The next morning, Harding visited Phares at the jail and “found him doing quite well.” On a subsequent visit, Harding wrote, “I was armed and supposed my appearance was somewhat brigandish, for certainly Mrs. Phares was badly frightened at it, and it took assurance of both her husband and myself to quiet her. The sheriff wanted me to stay for breakfast but I declined because of the still evident uneasiness of his wife.”

Harding came home to Randolph County after the war. He was elected sheriff in 1876 and helped Phares get a pension.
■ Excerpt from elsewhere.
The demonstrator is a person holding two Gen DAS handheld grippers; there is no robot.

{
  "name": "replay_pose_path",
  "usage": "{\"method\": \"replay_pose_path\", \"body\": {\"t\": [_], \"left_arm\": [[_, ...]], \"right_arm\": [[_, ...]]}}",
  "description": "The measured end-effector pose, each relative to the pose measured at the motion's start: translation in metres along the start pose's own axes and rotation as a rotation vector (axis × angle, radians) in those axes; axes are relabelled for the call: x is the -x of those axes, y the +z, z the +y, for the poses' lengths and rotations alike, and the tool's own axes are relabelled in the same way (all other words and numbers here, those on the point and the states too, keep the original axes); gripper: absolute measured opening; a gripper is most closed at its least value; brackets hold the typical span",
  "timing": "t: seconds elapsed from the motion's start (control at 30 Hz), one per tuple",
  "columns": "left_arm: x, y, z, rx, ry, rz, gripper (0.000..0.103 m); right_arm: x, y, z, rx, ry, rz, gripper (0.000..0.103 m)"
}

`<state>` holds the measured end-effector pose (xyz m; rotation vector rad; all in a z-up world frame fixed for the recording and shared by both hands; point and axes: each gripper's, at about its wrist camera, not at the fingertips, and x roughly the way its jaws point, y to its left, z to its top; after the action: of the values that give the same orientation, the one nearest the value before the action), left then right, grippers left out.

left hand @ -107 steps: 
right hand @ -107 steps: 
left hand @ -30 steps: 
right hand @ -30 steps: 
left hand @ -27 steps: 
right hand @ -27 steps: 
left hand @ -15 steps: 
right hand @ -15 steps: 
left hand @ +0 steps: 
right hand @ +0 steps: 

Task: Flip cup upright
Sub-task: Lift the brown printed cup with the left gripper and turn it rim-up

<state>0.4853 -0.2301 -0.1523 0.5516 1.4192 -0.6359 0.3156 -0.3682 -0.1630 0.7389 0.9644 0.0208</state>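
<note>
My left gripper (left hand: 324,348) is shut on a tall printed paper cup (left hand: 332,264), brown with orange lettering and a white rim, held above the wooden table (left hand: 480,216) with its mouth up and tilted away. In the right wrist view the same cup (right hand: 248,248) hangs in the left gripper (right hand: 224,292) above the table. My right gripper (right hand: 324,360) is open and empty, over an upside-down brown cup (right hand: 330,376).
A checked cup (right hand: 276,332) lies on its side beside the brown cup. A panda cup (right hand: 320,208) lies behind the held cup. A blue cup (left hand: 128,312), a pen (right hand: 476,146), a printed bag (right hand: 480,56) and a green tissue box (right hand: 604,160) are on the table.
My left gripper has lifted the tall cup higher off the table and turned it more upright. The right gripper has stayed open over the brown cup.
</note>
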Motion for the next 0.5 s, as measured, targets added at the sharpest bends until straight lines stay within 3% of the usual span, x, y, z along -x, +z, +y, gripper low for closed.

(Sidebar): On January 20, 1863, Gen. Robert E. Lee instructed Gen. John D. Imboden to arrest Union government officials whenever possible and to "render the position of sheriff as dangerous a position as possible." The New York Times reported on February 6, 1863, that when Imboden arrested the sheriff of Barbour County, Union Gen. Robert H. Milroy retaliated by arresting fifteen pro-Confederate county residents and announcing that they would be executed if the sheriff were not released. If Milroy carried out his threat, Imboden replied, he would arrest and execute thirty Unionists. The newspaper reported Imboden's stated intentions: "Within the limits of the pretended state of West Virginia, he will at all times arrest as dangerous enemies to his state [Virginia], every man he can lay his hands upon who holds any office under the usurped State Government at Wheeling." No one was executed, despite the threats.

Marker is at the intersection of Walnut Street Extended and Court Street on Walnut Street Extended.